Ilustrasi keceriaan selalu ada di mana pun. (Foto: Ist/es.bingbunny.com) |
MEREKA yang suka memberi bingkisan dengan cara melempar,
menurut American Psychiatric Association, mengidap gangguan jiwa psikopat
narsisistik. Mereka jauh berbeda dari karakter individu yang memiliki harga
diri tinggi dan bernurani.
Orang jenis ini pandai bersilat lidah. Mereka tidak akan
ragu-ragu untuk menipu orang banyak, lihai berbohong "tanpa mengubah ekspresi
wajahnya" sedikit pun.
Pengidap psikopat narsisistik tidak ragu untuk menyalahkan
orang lain atas kesalahan yang menjadi tanggung jawabnya.
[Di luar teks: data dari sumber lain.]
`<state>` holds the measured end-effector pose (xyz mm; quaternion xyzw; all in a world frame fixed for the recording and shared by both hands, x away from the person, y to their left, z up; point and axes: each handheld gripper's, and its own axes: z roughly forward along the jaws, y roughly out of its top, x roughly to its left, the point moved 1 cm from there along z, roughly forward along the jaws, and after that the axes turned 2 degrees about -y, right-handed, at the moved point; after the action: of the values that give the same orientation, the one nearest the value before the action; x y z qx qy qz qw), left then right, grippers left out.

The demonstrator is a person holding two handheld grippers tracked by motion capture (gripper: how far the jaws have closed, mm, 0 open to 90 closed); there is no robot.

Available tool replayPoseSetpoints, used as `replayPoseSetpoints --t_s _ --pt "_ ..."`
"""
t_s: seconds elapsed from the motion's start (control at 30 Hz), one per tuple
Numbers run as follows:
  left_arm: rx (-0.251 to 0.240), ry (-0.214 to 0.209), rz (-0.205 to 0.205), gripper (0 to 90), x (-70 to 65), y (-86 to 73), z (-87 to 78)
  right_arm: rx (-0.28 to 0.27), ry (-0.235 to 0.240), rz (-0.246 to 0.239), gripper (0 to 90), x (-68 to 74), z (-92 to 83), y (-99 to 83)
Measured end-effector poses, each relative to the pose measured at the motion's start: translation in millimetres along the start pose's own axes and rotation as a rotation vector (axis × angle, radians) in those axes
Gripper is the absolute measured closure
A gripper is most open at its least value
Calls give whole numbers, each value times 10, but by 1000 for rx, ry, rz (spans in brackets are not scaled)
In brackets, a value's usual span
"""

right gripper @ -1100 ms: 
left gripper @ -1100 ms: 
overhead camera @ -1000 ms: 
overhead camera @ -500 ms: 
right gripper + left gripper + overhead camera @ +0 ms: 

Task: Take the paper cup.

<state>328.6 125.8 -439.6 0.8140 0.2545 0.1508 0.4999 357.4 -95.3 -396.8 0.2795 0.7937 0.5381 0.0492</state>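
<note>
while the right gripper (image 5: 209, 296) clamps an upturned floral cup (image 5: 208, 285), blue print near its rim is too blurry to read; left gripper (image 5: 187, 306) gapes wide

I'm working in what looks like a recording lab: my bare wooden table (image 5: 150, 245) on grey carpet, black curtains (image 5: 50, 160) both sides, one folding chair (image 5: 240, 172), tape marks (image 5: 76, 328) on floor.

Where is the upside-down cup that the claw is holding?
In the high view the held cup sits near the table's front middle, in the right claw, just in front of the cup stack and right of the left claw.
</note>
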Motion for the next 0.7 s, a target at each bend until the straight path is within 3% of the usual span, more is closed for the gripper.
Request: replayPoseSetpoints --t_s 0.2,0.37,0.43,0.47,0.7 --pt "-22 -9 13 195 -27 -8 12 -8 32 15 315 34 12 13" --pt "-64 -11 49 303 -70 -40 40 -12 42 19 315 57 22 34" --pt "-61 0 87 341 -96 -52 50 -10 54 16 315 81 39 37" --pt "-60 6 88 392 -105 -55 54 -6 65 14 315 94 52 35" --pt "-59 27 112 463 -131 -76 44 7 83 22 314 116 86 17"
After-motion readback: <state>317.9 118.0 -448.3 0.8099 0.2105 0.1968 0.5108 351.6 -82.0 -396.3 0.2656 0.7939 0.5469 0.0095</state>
Meskipun dia
menyadari bahwa tindakannya salah, tapi akan mengabaikan rasa bersalah
tersebut. Dia tidak akan ragu untuk berbuat curang dan menjebak orang lain untuk
mendapatkan keinginannya.
Hadiah yang sering dibagikan seorang psikopat narsisistik
sebetulnya benar-benar hadiah untuk dirinya sendiri, "untuk kesenangannya
sendiri". Bukan muncul dari rasa empati dan peduli. Dia tidak punya empati
dan peduli di lubuk hatinya.
Dia "senang melihat kerumunan orang" berebut
sesuatu yang dilemparkannya. Psikopat narsisistik gemar pamer bagi-bagi sesuatu
didorong rasa takut kehilangan perhatian, dan kebutuhan untuk melanjutkan
permainan manipulatifnya. Orang jenis ini mendambakan untuk terus-menerus jadi
fokus perhatian.
Tatkala melakukan kunjungan ke Kelurahan Kalijaga, Cirebon,
31 Agustus 2021, untuk memantau aktivitas vaksinasi, Presiden Joko Widodo (Jokowi)
juga melempar bingkisan dari dalam mobil. Beberapa bingkisan jatuh di selokan.
Tak tinggal diam, warga pun nekat turun ke selokan dan mengambil bingkisan itu.
Sebelum melemparnya dari dalam mobil, Jokowi juga membagi
bingkisan itu kepada warga sambil berjalan. Warga pun berdesak-desakan demi
mendapatkan bingkisan. Aksi saling dorong pun terjadi. Membuat petugas yang
membantu membagikan sembako hampir kewalahan memberikannya kepada warga. Tak
sedikit anak-anak yang dibawa sang ibu terjepit karena desakan itu.
Menanggapi hal itu, Ustadz Hilmi Firdaus meminta Jokowi agar
mengevaluasi cara pembagian bingkisan kepada warga. "Pak Jokowi dan staf, mohon
dievaluasi cara membagi-bagikan bingkisan model seperti ini, apalagi di saat
pandemi. Cari cara berbagi yang lebih aman dari kerumunan.”
Selain menyebabkan kerumunan, Ustadz Hilmi juga mengingatkan
soal adab dalam Islam dalam memuliakan orang yang dibantu. “Bukankah dalam
Islam kita harus juga memuliakan orang-orang yang kita bantu? Maaf ya Pak,
semoga saran rakyat kecil ini didengar.”
Mengomentari hal itu, aktivis ProDemokrasi (ProDem) Nicho
Silalahi menyindir Jokowi yang berulang kali memicu kerumunan di tengah pandemi
Covid-19. Nicho menyebut Jokowi "mempertontonkan kepada dunia" betapa
miskinnya Indonesia hingga harus berdesakan demi bingkisan.
“Lagi dan lagi mempertontonkan kepada dunia betapa miskinnya
bangsa ini, demi mendapatkan sepaket bantuan yang tidak seberapa itu rakyat
terpaksa berebutan,” cuit Nicho di akun Twitter-nya.
Dia menilai hukum seolah tidak adil. Sebab soal kerumunan,
katanya, hanya Habib Rizieq yang dihukum. “Oh ya kapan sih yang buat kerumunan
ini ditangkap? Adil dong, jangan cuma IBHRS saja yang ditangkap. Kok makin
bobrok sih,” tuturnya. Ya. Kian bobrok? (***)
Penulis adalah pengamat social dan kebangsaan.